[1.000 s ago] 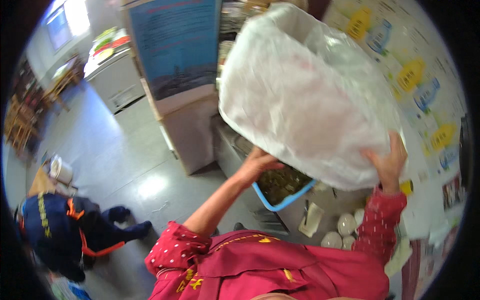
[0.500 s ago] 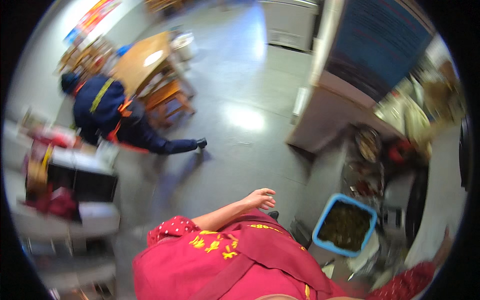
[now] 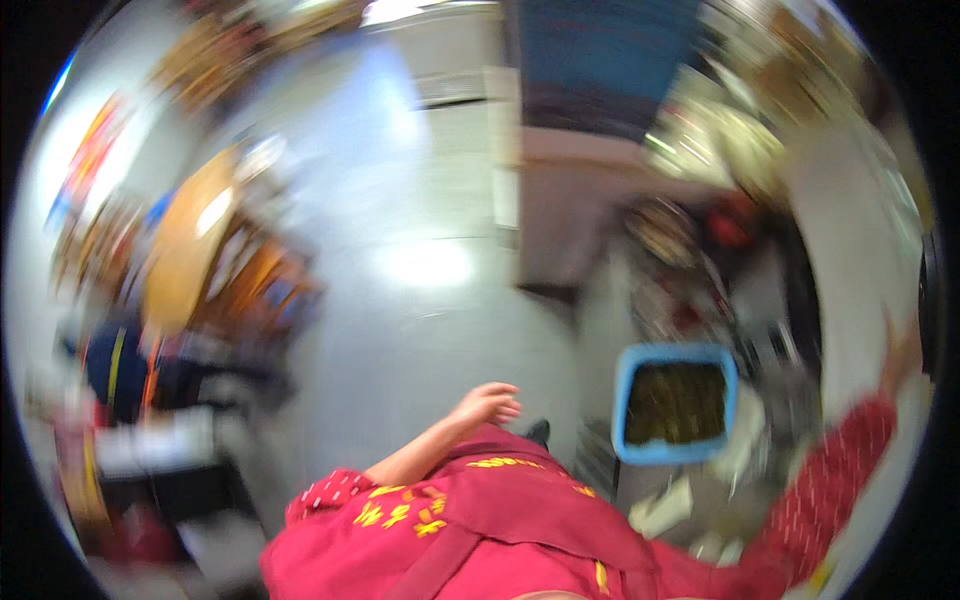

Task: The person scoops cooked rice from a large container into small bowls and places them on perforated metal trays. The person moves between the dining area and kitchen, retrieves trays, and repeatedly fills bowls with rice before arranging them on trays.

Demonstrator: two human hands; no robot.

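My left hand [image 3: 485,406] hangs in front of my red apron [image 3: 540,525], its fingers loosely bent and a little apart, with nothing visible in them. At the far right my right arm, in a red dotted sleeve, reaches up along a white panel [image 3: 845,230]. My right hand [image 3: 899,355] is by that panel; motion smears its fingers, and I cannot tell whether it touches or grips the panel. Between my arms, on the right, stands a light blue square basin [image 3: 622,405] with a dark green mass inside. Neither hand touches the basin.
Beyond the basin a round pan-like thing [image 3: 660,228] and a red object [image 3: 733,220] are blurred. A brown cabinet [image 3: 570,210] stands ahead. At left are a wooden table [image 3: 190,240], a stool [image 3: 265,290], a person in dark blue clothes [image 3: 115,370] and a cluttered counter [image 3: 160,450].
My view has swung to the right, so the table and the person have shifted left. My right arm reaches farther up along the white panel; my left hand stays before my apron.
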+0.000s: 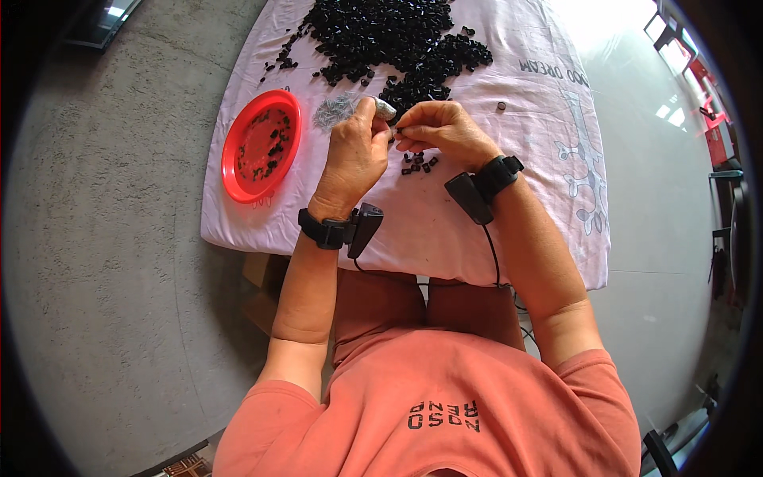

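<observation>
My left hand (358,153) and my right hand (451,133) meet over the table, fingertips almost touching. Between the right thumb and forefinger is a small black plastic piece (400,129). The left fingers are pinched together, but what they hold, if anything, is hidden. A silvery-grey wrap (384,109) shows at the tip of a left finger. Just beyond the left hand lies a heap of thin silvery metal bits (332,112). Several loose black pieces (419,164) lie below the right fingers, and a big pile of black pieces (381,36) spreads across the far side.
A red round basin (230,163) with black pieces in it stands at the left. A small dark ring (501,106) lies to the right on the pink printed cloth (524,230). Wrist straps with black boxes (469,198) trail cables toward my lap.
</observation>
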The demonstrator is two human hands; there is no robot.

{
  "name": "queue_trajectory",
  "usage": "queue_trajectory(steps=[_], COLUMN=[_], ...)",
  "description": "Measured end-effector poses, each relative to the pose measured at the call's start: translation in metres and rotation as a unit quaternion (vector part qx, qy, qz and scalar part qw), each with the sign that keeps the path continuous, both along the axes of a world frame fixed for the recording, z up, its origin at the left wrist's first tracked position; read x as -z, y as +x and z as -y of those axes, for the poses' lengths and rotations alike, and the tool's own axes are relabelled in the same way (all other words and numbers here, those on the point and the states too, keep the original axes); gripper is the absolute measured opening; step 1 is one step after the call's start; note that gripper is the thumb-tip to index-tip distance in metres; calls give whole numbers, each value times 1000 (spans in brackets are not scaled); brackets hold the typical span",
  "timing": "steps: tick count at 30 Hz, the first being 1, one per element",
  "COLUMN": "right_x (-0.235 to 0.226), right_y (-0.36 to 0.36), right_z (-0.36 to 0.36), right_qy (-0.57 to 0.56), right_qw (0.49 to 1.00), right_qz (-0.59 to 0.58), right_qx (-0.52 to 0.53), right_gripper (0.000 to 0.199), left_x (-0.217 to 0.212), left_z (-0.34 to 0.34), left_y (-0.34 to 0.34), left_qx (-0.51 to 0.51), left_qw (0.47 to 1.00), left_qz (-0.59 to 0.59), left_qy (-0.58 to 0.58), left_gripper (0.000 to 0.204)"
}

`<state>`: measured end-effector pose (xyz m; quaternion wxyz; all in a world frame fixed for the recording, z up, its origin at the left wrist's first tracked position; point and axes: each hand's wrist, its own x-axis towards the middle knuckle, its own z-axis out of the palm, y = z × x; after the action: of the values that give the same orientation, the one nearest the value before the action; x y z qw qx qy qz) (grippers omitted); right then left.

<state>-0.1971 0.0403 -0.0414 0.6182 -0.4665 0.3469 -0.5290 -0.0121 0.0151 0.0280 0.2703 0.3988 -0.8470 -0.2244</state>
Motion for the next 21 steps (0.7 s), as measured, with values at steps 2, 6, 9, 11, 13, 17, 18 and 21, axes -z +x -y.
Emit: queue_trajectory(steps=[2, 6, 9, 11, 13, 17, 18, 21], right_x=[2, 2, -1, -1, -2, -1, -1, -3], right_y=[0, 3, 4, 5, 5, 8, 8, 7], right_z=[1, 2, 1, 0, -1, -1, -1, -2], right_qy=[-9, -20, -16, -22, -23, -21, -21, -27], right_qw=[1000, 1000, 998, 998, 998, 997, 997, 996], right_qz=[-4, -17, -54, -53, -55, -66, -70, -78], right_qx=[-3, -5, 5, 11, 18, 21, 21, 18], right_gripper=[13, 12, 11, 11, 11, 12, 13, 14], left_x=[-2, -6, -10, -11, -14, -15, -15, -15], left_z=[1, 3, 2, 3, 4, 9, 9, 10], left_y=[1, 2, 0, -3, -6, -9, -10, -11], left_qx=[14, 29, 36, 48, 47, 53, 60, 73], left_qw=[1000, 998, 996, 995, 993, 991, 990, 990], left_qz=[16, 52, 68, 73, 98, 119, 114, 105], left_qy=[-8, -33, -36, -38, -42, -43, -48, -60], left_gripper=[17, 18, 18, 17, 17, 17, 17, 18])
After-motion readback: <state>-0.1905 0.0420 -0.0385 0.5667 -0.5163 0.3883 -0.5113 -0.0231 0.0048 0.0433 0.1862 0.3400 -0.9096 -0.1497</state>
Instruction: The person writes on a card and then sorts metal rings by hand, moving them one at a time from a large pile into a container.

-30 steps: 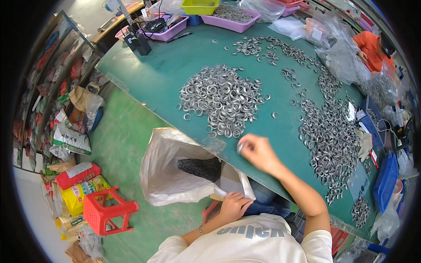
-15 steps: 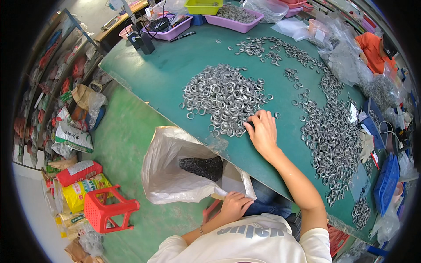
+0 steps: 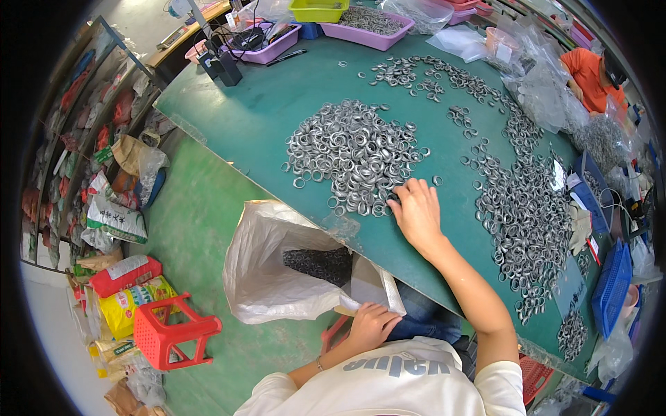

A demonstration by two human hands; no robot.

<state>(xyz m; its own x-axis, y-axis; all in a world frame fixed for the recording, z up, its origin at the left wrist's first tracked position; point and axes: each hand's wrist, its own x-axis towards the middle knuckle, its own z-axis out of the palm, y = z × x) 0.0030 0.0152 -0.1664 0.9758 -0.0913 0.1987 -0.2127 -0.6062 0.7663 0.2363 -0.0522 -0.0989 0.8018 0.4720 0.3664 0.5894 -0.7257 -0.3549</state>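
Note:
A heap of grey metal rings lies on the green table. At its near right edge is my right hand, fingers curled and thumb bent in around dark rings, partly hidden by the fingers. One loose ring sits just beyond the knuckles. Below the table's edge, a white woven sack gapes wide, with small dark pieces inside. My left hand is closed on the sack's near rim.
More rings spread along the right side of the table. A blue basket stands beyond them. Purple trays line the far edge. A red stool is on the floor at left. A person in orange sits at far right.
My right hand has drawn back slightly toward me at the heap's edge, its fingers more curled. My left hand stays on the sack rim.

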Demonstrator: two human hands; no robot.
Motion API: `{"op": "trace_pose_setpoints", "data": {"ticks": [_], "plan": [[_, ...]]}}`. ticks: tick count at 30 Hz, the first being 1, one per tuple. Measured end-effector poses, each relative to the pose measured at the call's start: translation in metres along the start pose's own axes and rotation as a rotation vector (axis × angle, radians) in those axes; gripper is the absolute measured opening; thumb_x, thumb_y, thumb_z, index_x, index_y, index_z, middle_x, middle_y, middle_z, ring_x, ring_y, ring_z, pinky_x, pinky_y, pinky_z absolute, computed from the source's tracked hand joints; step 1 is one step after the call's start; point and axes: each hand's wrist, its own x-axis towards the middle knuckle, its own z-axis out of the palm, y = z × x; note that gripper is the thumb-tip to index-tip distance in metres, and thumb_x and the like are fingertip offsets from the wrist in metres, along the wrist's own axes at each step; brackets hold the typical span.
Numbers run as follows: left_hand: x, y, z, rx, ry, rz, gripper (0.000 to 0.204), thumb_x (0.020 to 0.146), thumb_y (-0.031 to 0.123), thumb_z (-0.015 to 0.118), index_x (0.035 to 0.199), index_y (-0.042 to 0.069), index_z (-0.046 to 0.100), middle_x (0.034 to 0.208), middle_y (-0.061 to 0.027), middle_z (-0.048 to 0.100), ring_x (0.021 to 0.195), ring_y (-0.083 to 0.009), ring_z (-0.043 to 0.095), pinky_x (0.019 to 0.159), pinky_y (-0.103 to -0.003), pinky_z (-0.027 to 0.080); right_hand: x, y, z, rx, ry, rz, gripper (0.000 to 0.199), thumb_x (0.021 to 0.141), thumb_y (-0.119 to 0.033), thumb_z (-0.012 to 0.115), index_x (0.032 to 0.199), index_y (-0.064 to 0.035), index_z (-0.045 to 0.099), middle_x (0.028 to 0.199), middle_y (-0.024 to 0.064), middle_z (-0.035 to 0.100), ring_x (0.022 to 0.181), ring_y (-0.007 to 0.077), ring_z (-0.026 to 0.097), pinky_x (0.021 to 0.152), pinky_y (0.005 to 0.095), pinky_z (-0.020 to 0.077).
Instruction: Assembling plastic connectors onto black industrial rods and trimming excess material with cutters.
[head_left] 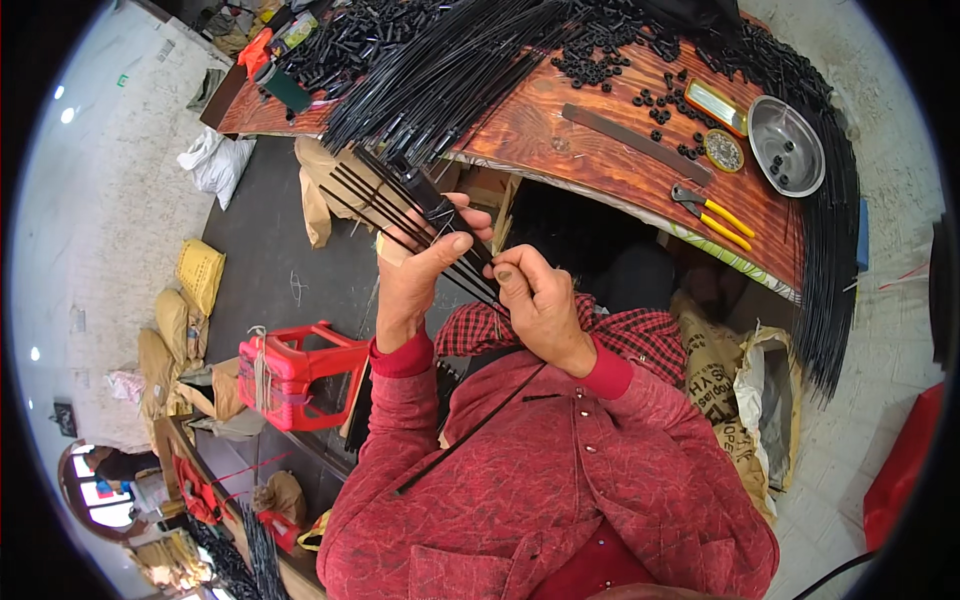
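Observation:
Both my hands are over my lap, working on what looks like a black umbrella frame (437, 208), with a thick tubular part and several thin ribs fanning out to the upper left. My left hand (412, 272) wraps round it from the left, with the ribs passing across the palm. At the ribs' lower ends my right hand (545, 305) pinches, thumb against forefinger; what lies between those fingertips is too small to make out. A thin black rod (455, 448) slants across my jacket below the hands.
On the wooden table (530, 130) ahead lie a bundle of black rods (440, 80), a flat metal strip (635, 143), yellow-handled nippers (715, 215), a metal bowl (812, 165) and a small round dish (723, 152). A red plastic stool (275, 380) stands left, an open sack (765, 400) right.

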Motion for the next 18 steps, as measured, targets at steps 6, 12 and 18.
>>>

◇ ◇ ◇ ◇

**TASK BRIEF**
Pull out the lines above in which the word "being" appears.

**TASK RESULT**
  "timing": "steps: tick count at 30 Hz, the first being 1, one per element",
Motion API: `{"op": "trace_pose_setpoints", "data": {"ticks": [_], "plan": [[_, ...]]}}`. ticks: tick count at 30 Hz, the first being 1, one per tuple. Measured end-effector poses, each relative to the pose measured at the call's start: translation in metres along the start pose's own axes and rotation as a rotation vector (axis × angle, radians) in those axes; gripper is the absolute measured opening; thumb_x, thumb_y, thumb_z, index_x, index_y, index_z, middle_x, middle_y, middle_z, ring_x, ring_y, ring_z, pinky_x, pinky_y, pinky_z absolute, computed from the source's tracked hand joints; step 1 is one step after the call's start; point and axes: each hand's wrist, its own x-axis towards the middle knuckle, its own z-axis out of the palm, y = z × x; note that gripper is the thumb-tip to index-tip distance in metres, and thumb_x and the like are fingertip offsets from the wrist in metres, along the wrist's own axes at each step; brackets hold the typical span.

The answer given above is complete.